The question is whether it's necessary when switching between L1 and
L2 on the same vCPU of the same VM.

On the Intel side, this was (erroneously) optimized away in commit
5c911beff20a ("KVM: nVMX: Skip IBPB when switching between vmcs01 and
vmcs02").
  
Kim Phillips Nov. 8, 2022, 10:48 p.m. UTC | #5
On 11/7/22 4:42 PM, Jim Mattson wrote:
> On Mon, Nov 7, 2022 at 2:29 PM Kim Phillips <kim.phillips@amd.com> wrote:
>>
>> On 11/4/22 5:00 PM, Jim Mattson wrote:
>>> On Fri, Nov 4, 2022 at 2:38 PM Kim Phillips <kim.phillips@amd.com> wrote:
>>>>
>>>> VM Guests may want to use Auto IBRS, so propagate the CPUID to them.
>>>>
>>>> Co-developed-by: Babu Moger <Babu.Moger@amd.com>
>>>> Signed-off-by: Kim Phillips <kim.phillips@amd.com>
>>>
>>> The APM says that, under AutoIBRS, CPL0 processes "have IBRS
>>> protection." I'm taking this to mean only that indirect branches in
>>> CPL0 are not subject to steering from a less privileged predictor
>>> mode. This would imply that indirect branches executed at CPL0 in L1
>>> could potentially be subject to steering by code running at CPL0 in
>>> L2, since L1 and L2 share hardware predictor modes.
>>
>> That's true for AMD processors that don't support Same Mode IBRS, also
>> documented in the APM.
>>
>> Processors that support AutoIBRS also support Same Mode IBRS (see
>> CPUID Fn8000_0008_EBX[IbrsSameMode] (bit 19)).
>>
>>> Fortunately, there is an IBPB when switching VMCBs in svm_vcpu_load().
>>> But it might be worth noting that this is necessary for AutoIBRS to
>>> work (unless it actually isn't).
>>
>> It is needed, but not for kernel/CPL0 code, rather to protect one
>> guest's user-space code from another's.
> 
> The question is whether it's necessary when switching between L1 and
> L2 on the same vCPU of the same VM.
> 
> On the Intel side, this was (erroneously) optimized away in commit
> 5c911beff20a ("KVM: nVMX: Skip IBPB when switching between vmcs01 and
> vmcs02").

Then why hasn't it been reverted?

Does its rationale not make sense?:

     The IBPB is intended to prevent one guest from attacking another, which
     is unnecessary in the nested case as it's the same guest from KVM's
     perspective.

Thanks,

Kim
  
Jim Mattson Nov. 8, 2022, 10:59 p.m.
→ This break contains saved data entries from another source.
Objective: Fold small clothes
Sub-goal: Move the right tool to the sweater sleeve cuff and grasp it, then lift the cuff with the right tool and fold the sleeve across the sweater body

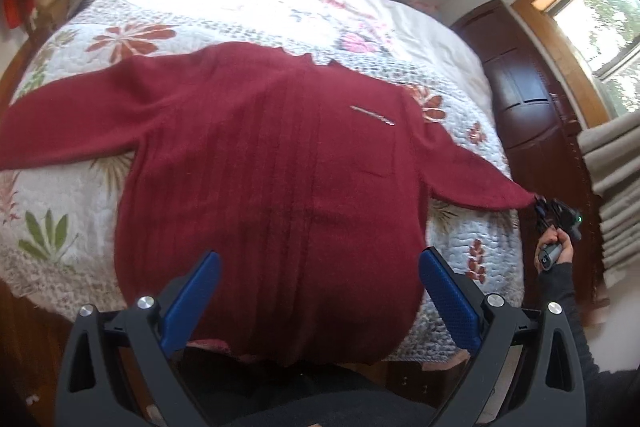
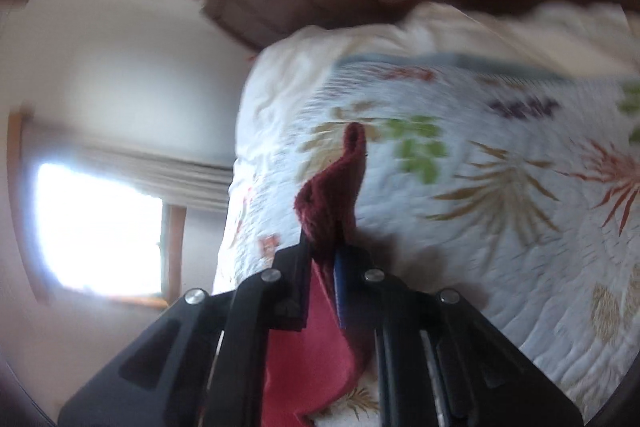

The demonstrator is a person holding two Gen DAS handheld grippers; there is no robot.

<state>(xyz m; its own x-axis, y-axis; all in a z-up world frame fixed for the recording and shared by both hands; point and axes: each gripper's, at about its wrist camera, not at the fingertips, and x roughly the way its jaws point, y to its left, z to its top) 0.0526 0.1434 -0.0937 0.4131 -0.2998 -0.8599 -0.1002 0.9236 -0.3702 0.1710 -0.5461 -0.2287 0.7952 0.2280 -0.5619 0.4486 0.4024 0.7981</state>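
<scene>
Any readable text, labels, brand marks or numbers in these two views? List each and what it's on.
None readable in either view.
Red sweater: a thin silvery strip on the chest, too small and blurred to tell whether it carries any lettering.
Floral quilt: printed flowers and leaves only, no words.
Right gripper, jaws shut on the sweater's sleeve end: a green light on its body, no legible marking.
Left gripper, jaws open: no text on the blue pads.
</scene>
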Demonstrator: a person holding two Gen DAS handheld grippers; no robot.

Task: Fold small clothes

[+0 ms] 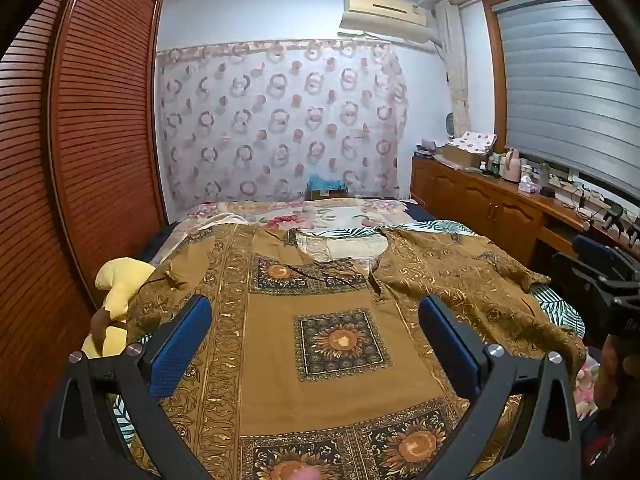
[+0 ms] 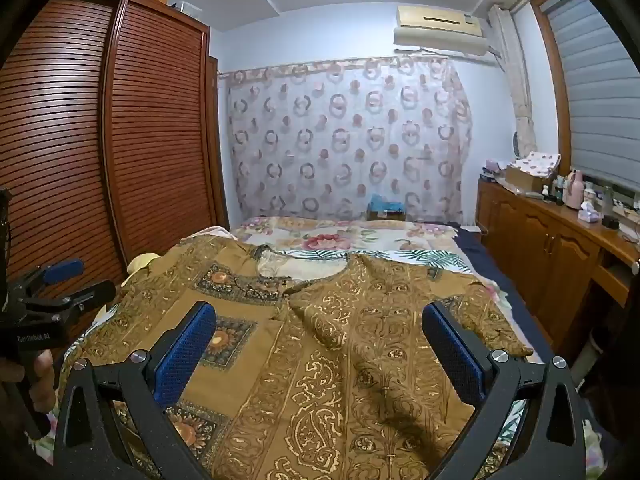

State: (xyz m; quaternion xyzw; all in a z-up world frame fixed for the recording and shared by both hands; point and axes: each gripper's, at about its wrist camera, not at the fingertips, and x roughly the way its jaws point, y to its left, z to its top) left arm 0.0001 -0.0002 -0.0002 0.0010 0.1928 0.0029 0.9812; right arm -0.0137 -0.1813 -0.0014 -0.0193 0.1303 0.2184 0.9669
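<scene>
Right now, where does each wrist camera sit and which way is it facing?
Left wrist: on the left gripper, fingers open, looking down the bed at the brown shirt's sunflower side; the right gripper shows at the right edge.
Right wrist: on the right gripper, fingers open, over the shirt's paisley side; the left gripper and a hand show at the left edge.
Shared: shirt, curtain, wardrobe.

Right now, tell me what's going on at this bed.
A person holds a gripper in each hand above a brown patterned garment spread flat on the bed. The left gripper and the right gripper are both wide open, gripping nothing. Folding hasn't begun.
</scene>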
UTC | #6
On Tue, Nov 8, 2022 at 2:48 PM Kim Phillips <kim.phillips@amd.com> wrote:
>
> On 11/7/22 4:42 PM, Jim Mattson wrote:
> > On Mon, Nov 7, 2022 at 2:29 PM Kim Phillips <kim.phillips@amd.com> wrote:
> >>
> >> On 11/4/22 5:00 PM, Jim Mattson wrote:
> >>> On Fri, Nov 4, 2022 at 2:38 PM Kim Phillips <kim.phillips@amd.com> wrote:
> >>>>
> >>>> VM Guests may want to use Auto IBRS, so propagate the CPUID to them.
> >>>>
> >>>> Co-developed-by: Babu Moger <Babu.Moger@amd.com>
> >>>> Signed-off-by: Kim Phillips <kim.phillips@amd.com>
> >>>
> >>> The APM says that, under AutoIBRS, CPL0 processes "have IBRS
> >>> protection." I'm taking this to mean only that indirect branches in
> >>> CPL0 are not subject to steering from a less privileged predictor
> >>> mode. This would imply that indirect branches executed at CPL0 in L1
> >>> could potentially be subject to steering by code running at CPL0 in
> >>> L2, since L1 and L2 share hardware predictor modes.
> >>
> >> That's true for AMD processors that don't support Same Mode IBRS, also
> >> documented in the APM.
> >>
> >> Processors that support AutoIBRS also support Same Mode IBRS (see
> >> CPUID Fn8000_0008_EBX[IbrsSameMode] (bit 19)).
> >>
> >>> Fortunately, there is an IBPB when switching VMCBs in svm_vcpu_load().
> >>> But it might be worth noting that this is necessary for AutoIBRS to
> >>> work (unless it actually isn't).
> >>
> >> It is needed, but not for kernel/CPL0 code, rather to protect one
> >> guest's user-space code from another's.
> >
> > The question is whether it's necessary when switching between L1 and
> > L2 on the same vCPU of the same VM.
> >
> > On the Intel side, this was (erroneously) optimized away in commit
> > 5c911beff20a ("KVM: nVMX: Skip IBPB when switching between vmcs01 and
> > vmcs02").
>
> Then why hasn't it been reverted?

Sometimes, the wheels turn slowly. See
https://lore.kernel.org/kvm/20221019213620.1953281-1-jmattson@google.com/.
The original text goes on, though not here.